* **What to produce**: Below is a listing; restate from it, character for character, the lines beginning at the line holding "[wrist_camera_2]" and ending at the line holding "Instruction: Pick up", both included.

[Opening Supplied entries section]

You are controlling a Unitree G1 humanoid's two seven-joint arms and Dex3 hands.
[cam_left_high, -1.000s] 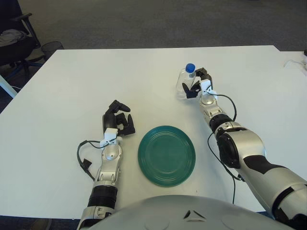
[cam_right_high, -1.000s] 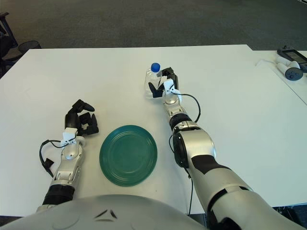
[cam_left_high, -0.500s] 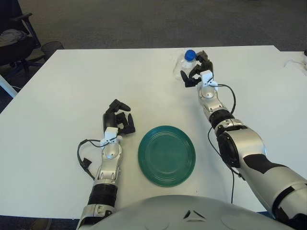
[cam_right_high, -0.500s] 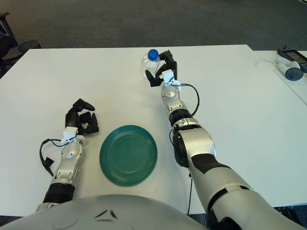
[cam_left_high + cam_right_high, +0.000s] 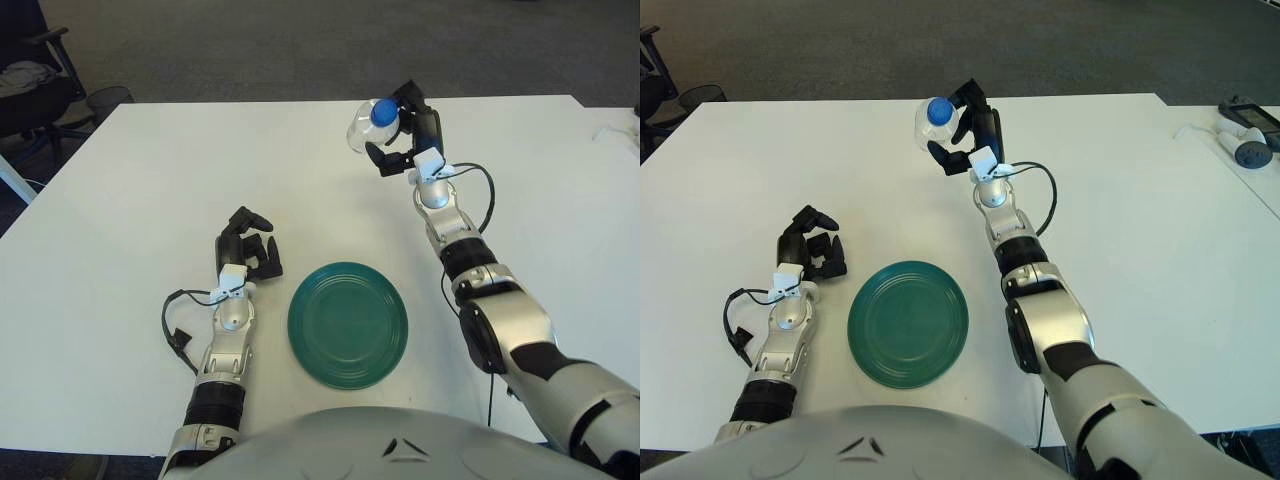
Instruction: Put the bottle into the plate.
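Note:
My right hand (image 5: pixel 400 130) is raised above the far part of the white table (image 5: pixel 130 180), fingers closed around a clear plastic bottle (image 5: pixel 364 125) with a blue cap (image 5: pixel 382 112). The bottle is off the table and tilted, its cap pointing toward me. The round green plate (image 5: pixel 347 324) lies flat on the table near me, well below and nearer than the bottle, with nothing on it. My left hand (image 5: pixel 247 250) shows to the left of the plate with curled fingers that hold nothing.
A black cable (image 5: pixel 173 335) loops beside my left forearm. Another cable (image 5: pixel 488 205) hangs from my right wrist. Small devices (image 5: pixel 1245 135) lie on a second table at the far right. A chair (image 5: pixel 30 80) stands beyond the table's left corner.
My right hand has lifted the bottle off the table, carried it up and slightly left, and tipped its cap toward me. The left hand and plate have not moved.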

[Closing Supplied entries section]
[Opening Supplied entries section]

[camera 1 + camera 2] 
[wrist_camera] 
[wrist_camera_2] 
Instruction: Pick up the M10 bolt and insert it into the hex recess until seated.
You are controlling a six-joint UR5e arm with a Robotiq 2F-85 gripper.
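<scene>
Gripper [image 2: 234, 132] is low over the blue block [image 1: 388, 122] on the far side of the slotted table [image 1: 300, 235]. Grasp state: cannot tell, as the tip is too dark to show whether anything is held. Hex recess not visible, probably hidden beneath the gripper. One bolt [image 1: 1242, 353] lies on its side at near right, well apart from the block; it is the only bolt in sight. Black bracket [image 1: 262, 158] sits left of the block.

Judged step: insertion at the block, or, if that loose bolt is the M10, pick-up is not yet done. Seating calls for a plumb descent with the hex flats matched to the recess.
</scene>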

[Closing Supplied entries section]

* **Reply to the task**:
[wrist_camera_2] 
Instruction: Pick up the M10 bolt and insert it into the hex recess until seated.

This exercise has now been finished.